At a ceremonial ball of October 3, 1879, it was announced that artist Henryk Siemiradzki had offered his monumental painting called Nero's Torches (Pochodnie Nerona) as gift to the city, with the intention of creating a brand new national gallery in the building.
[1] The gallery re-opened in 2010 with new technical equipment, storerooms, and service spaces, as well as improved thematic layout of the display, providing a broader view of Polish art of the time.

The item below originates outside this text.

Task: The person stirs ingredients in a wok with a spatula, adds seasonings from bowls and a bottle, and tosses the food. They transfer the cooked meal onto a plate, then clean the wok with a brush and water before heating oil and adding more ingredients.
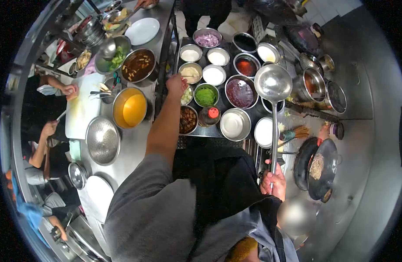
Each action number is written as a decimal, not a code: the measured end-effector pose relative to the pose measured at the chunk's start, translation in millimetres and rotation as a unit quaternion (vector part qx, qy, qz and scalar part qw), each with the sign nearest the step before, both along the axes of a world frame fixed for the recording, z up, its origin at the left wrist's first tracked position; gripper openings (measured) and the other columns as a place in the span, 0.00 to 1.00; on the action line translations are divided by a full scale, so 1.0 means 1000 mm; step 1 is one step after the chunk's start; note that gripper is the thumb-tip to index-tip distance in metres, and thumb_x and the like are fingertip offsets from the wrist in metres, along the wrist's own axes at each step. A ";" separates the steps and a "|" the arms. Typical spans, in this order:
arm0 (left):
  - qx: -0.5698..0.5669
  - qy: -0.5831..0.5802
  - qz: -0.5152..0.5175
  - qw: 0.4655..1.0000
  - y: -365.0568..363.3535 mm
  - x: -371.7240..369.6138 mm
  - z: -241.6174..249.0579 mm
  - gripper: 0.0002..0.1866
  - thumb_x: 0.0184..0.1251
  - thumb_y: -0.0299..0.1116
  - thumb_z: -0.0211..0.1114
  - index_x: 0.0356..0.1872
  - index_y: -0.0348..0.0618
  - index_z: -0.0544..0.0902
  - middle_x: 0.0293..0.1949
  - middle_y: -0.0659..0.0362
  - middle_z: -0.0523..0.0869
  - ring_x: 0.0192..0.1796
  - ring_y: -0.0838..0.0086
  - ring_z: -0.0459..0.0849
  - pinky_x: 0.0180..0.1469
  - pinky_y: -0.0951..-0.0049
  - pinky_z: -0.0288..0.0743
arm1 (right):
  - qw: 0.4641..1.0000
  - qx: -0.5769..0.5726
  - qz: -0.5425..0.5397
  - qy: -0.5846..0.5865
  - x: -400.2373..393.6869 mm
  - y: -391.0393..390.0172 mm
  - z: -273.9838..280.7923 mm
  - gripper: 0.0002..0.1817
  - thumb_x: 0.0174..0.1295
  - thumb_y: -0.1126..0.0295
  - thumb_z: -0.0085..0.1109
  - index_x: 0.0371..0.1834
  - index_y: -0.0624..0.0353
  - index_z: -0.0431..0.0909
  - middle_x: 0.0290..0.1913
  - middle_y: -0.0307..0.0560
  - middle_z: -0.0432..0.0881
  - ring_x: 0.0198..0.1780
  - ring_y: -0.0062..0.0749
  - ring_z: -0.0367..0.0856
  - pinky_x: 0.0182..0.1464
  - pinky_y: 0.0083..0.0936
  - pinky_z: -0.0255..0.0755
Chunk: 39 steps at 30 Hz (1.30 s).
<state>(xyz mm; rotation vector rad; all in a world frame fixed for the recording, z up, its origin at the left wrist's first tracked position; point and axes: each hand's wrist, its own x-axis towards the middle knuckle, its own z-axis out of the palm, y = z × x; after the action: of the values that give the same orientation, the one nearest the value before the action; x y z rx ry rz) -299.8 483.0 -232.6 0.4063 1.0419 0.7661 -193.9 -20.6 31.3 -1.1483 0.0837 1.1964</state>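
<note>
My left hand [176,85] reaches over the left edge of the bowl rack, its fingers pressed together beside a bowl of beige paste [191,73]. Something thin seems to run from the fingers into this bowl; I cannot make out what it is. Just below the hand is a bowl of pale chopped pieces [186,95], partly hidden. My right hand [274,181] is wrapped round the handle of a large steel ladle [273,83], whose round head hangs above the right side of the rack. Chopped greens [205,95] and a dark red sauce [241,91] stand between the two hands.
A red-capped bottle [213,113] stands at the rack's near edge. Woks [324,170] and steel pots [314,84] are on the right. On the left counter are a yellow-liquid pot [130,108], a colander [103,140] and a white board [82,107], with co-workers beyond.
</note>
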 end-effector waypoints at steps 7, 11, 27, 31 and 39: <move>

[1] The Enlightenment Room, also known as the Bacciarelli Room, features late Baroque, Rococo, and Classicist 18th-century portraits from the court of Stanisław August, as well as historical paintings and battle scenes by Polish and foreign pre-Romantics; most notably, artwork by Marcello Bacciarelli, Josef Grassi, Giambattista Lampi, Per Krafft, Józef Pitschmann, Aleksander Orłowski, Franciszek Smuglewicz, Michał Stachowicz, Kazimierz Wojniakowski and similar others.
[6][7] The Józef Chełmoński Room, also called "Realism, Polish Impressionism and Symbolism", is devoted to new trends in Polish art of the late 19th century featuring landscape and genre painting, portraits, battle and domestic scenes by leading painters of the Young Poland movement, notably by Chełmoński himself with his Four-in-Hand (Czwórka, pictured), Maksymilian and Aleksander Gierymski, Józef Pankiewicz, and Leon Wyczółkowski (prominent impressionists); paintings by Wojciech Gerson, Julian Fałat, Adam Chmielowski, Stanisław Masłowski ("Moonrise") and Józef Brandt, as well as large and controversial Ecstasy, or Frenzy of Exultations (1894, pictured) by Władysław Podkowiński, and many others.
[8] Sculptures include Pius Weloński's "Gladiator", Walery Gadomski's "Salome", Piotr Wójtowicz's "Perseus With the Head of Medusa", Teodor Rygier's "Bacchante" – he is the author of Adam Mickiewicz Monument adorning the entrance to the museum on the east side of Kraków Main Square; Antoni Pleszowski's "Sadness", Piotr Michałowski's "Napoleon on Horseback" and Stanisław Lewandowski's "A Slav Breaking Chains".